_Your goal:_ Nothing but the line containing "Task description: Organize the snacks" and the lines that follow it to the end of the material below should appear in the answer, each copied exactly.

_Data provided:_
━━━━━━
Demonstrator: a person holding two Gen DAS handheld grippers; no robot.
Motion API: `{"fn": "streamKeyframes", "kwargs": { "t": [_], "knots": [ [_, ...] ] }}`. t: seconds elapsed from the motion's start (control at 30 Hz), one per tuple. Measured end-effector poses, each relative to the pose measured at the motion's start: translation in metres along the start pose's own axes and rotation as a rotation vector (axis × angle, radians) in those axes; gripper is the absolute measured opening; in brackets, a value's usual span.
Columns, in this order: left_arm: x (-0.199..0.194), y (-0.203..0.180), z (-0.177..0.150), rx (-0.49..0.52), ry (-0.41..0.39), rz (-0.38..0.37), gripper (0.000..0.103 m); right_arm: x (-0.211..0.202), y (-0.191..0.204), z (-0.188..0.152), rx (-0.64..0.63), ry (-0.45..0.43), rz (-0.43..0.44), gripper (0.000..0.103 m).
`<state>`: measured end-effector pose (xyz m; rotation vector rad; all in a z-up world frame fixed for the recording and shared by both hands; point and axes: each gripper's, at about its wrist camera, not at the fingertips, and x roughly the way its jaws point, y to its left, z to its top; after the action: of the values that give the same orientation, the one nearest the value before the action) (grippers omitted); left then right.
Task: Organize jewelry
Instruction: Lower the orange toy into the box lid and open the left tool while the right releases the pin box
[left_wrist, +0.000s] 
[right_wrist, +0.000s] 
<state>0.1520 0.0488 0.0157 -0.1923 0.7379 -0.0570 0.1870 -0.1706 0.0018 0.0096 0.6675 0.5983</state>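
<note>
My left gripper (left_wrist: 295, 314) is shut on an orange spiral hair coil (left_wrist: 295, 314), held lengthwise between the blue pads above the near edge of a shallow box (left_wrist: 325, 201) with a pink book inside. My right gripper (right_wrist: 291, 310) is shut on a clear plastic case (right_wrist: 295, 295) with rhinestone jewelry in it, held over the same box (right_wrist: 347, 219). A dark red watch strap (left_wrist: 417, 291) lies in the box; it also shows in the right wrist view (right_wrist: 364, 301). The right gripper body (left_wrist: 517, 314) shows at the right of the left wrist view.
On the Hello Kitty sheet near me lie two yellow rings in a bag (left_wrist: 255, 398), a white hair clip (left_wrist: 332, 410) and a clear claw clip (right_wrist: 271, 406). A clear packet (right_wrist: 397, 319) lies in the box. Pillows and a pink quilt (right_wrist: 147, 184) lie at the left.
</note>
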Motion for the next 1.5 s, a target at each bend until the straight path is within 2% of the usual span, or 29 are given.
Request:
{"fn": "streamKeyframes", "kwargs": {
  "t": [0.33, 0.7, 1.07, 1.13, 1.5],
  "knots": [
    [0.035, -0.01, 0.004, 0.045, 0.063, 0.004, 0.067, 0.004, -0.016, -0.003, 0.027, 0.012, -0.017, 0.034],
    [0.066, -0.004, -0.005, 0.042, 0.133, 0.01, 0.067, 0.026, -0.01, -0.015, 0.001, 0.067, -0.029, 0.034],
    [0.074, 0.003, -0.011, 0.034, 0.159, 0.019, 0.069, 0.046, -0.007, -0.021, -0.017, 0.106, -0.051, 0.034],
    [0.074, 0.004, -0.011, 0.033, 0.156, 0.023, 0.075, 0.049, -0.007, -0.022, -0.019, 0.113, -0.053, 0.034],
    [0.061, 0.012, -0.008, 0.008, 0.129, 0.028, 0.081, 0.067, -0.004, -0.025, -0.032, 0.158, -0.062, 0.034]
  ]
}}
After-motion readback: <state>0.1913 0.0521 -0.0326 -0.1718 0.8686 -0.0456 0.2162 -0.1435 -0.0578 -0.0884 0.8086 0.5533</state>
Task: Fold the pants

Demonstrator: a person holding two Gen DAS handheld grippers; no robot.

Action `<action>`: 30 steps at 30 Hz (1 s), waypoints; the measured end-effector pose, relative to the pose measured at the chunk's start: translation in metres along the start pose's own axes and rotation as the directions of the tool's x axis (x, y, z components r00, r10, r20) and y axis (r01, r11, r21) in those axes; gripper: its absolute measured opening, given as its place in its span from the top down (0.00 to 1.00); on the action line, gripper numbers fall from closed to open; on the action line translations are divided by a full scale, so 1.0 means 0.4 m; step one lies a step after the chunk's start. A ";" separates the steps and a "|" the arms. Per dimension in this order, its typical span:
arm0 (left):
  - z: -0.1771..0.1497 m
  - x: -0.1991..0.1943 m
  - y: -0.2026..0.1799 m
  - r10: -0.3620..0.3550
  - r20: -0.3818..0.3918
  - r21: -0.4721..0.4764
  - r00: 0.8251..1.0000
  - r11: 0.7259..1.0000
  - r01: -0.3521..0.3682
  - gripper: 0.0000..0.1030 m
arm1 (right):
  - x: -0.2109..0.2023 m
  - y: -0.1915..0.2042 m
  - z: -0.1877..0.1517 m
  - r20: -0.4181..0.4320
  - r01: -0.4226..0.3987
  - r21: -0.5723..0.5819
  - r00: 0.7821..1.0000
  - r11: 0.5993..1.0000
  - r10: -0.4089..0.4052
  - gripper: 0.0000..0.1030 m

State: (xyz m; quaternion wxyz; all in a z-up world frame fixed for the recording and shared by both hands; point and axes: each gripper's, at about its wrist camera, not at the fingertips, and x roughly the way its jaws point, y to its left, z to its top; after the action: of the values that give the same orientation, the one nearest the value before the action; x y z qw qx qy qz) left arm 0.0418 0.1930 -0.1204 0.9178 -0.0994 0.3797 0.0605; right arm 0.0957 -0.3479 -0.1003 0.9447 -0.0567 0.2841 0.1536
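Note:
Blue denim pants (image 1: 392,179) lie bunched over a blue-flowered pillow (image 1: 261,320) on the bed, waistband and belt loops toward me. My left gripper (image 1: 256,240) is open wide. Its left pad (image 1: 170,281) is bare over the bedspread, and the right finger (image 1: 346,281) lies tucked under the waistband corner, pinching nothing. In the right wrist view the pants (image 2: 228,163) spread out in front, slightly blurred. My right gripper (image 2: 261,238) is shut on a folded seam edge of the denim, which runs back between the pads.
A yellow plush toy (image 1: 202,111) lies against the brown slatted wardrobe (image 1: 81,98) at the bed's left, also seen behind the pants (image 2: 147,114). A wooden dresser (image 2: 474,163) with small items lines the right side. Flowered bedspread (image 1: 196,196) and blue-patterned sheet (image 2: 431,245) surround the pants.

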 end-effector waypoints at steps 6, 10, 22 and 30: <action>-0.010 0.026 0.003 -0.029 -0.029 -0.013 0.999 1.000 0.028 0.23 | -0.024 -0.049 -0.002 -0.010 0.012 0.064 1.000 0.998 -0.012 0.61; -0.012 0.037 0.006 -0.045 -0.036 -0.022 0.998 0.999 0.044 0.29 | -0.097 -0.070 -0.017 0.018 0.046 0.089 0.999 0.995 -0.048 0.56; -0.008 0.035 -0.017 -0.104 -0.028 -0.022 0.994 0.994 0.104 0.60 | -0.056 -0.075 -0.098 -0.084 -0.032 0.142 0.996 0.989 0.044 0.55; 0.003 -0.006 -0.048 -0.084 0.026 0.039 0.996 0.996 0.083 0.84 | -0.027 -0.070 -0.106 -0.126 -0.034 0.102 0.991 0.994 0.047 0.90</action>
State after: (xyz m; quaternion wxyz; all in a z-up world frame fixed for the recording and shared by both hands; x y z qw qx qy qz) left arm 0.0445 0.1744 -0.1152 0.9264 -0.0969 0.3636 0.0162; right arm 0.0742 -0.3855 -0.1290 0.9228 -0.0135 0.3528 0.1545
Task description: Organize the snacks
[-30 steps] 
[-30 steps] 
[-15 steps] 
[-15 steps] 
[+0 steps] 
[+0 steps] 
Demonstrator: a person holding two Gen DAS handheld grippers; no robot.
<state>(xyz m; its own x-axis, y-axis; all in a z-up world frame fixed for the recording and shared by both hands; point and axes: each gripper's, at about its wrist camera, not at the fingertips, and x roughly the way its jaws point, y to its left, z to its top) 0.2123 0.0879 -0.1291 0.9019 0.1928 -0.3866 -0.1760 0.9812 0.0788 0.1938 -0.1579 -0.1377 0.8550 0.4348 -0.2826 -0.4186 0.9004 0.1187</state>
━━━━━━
_Task answer:_
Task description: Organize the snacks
[-30 steps] 
[-30 steps] 
[-15 steps] 
[-15 steps] 
[+0 steps] 
[+0 steps] 
Demonstrator: a person holding two Gen DAS handheld grippers; no robot.
<state>(xyz m; its own x-axis, y-axis; all in a z-up world frame fixed for the recording and shared by both hands; point and axes: each gripper's, at about its wrist camera, not at the fingertips, and x roughly the way its jaws point, y to its left, z to its top) 0.2123 0.0879 -0.1291 0.9019 0.1928 -0.3866 -0.1760 0.9812 0.0788 0.1938 -0.1579 -0.1377 0.8550 0.4348 -0.2826 -0.4186 0.9004 0.1187</state>

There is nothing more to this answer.